Also revises documentation to cover this change as well as updating
Documentation/ABI/testing/sysfs-devices-memory to include descriptions
of memory hotremove files 'phys_device', 'phys_index', and 'state'
that were previously not described there.
In addition to it always being a good policy to provide users with
the maximum possible amount of physical location information for
resources that can be hot-added and/or hot-removed, the following
are some (but likely not all) of the user benefits provided by
this change.
Immediate:
- Provides information needed to determine the specific node
on which a defective DIMM is located. This will reduce system
downtime when the node or defective DIMM is swapped out.

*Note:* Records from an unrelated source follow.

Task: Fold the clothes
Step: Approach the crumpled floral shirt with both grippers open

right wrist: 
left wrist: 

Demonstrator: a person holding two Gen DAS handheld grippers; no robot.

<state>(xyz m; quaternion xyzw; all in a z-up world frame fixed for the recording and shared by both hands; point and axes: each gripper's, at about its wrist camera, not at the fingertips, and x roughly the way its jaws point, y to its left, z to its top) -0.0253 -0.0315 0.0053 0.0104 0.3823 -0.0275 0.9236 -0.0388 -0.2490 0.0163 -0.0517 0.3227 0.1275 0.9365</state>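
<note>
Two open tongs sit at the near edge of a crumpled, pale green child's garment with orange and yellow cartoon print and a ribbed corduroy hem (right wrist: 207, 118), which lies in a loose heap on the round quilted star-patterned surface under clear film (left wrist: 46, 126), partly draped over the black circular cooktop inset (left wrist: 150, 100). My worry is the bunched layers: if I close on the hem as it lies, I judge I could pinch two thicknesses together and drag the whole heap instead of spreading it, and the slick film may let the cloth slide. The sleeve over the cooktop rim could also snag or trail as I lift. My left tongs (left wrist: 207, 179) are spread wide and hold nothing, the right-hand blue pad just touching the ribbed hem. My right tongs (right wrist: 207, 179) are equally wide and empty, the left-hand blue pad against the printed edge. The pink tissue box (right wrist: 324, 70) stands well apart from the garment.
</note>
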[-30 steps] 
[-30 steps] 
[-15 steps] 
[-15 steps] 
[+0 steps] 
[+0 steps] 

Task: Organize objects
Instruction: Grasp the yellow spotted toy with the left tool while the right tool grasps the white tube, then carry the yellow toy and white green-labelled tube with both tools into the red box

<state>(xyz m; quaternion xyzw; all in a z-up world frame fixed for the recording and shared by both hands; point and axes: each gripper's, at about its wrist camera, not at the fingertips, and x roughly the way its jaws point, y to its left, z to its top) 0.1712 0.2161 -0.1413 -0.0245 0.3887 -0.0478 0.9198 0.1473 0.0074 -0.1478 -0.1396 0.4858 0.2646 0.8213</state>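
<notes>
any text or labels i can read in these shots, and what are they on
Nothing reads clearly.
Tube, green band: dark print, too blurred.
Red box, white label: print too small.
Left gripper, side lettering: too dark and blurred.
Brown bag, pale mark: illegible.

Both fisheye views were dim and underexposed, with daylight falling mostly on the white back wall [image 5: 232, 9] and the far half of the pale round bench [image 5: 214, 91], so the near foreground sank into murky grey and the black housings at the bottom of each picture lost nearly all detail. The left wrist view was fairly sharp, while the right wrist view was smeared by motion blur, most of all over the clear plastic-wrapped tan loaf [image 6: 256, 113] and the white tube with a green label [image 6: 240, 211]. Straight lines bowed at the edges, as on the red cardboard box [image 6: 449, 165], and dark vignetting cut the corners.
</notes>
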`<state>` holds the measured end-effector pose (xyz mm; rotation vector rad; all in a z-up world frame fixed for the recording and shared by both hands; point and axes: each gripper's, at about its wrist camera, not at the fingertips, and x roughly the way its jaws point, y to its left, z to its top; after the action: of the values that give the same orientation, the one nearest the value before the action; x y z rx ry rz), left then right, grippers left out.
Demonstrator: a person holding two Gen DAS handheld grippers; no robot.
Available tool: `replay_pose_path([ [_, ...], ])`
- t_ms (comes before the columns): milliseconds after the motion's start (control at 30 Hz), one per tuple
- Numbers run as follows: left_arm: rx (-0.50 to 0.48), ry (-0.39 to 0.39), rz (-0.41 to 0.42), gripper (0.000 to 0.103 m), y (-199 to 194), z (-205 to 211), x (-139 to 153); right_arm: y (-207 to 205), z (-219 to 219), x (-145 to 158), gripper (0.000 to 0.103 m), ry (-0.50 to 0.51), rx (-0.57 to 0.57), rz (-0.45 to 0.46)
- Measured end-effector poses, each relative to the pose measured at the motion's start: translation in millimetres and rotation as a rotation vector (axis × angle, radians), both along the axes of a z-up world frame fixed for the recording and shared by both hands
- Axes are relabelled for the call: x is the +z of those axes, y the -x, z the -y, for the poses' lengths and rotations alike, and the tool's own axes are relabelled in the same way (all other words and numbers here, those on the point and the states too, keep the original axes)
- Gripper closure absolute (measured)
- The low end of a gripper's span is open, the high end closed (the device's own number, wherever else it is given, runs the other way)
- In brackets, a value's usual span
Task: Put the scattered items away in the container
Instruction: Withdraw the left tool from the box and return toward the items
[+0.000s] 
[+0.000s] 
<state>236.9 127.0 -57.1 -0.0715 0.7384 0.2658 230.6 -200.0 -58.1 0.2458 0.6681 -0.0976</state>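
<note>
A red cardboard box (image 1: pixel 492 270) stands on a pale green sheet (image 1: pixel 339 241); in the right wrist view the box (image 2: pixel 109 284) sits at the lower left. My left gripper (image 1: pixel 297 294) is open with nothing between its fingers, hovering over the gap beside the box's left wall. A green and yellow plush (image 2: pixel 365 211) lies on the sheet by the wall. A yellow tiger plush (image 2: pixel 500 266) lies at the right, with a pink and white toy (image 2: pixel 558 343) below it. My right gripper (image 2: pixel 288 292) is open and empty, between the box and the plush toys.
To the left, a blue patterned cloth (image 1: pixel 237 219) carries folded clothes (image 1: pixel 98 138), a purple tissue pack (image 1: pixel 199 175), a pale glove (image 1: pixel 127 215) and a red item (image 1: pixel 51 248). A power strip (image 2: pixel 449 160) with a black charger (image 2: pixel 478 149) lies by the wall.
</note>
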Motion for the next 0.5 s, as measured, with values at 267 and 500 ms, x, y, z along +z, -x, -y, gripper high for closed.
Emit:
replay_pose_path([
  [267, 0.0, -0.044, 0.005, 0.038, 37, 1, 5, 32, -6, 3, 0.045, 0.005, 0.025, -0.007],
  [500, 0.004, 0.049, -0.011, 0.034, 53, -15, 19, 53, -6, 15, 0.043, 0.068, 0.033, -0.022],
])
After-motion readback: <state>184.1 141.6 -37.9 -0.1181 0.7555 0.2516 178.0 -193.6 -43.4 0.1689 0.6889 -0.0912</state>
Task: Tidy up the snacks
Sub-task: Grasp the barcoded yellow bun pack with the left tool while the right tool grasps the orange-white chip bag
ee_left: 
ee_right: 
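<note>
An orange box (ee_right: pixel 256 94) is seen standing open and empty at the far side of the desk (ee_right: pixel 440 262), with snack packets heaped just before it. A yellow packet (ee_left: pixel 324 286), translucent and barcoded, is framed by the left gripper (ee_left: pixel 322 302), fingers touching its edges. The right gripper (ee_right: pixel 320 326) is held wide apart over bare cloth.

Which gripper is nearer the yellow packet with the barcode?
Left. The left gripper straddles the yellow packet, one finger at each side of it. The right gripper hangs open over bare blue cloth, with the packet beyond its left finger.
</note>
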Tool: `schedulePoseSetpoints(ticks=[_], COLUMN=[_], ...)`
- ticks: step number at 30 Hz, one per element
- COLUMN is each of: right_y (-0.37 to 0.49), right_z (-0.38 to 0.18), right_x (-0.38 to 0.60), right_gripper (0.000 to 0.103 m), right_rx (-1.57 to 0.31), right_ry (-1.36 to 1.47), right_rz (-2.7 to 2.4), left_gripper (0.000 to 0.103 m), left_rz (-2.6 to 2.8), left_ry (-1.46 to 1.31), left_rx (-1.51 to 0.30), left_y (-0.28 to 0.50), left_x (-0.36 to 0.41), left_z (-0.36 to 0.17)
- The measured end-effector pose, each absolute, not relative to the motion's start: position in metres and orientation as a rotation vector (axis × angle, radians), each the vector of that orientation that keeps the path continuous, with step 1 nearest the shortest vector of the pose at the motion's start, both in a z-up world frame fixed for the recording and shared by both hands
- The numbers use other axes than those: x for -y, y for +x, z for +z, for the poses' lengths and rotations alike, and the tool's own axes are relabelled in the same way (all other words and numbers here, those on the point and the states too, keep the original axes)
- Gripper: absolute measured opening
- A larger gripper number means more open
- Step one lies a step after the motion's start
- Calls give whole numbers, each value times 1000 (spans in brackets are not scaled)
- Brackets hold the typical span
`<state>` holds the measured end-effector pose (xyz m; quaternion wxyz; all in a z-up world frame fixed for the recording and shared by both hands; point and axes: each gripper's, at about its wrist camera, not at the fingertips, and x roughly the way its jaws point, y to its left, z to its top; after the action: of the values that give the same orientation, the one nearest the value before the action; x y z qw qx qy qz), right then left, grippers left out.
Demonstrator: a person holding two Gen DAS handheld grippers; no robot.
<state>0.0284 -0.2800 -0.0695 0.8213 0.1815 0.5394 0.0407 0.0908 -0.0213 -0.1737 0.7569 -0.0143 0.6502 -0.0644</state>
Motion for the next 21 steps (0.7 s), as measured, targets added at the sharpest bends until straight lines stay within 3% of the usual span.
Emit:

- Prevents unintended onlining of a memory section that was
previously offlined due to a defective DIMM. This could happen
during node hot-add when the user or node hot-add assist script
onlines _all_ offlined sections due to user or script inability
to identify the specific memory sections located on the hot-added
node. The consequences of reintroducing the defective memory
could be ugly.
- Provides information needed to vary the amount and distribution
of memory on specific nodes for testing or debugging purposes.
Future:
- Will provide information needed to identify the memory
sections that need to be offlined prior to physical removal
of a specific node.
Symlink creation during boot was tested on 2-node x86_64, 2-node
ppc64, and 2-node ia64 systems. Symlink creation during physical
memory hot-add tested on a 2-node x86_64 system.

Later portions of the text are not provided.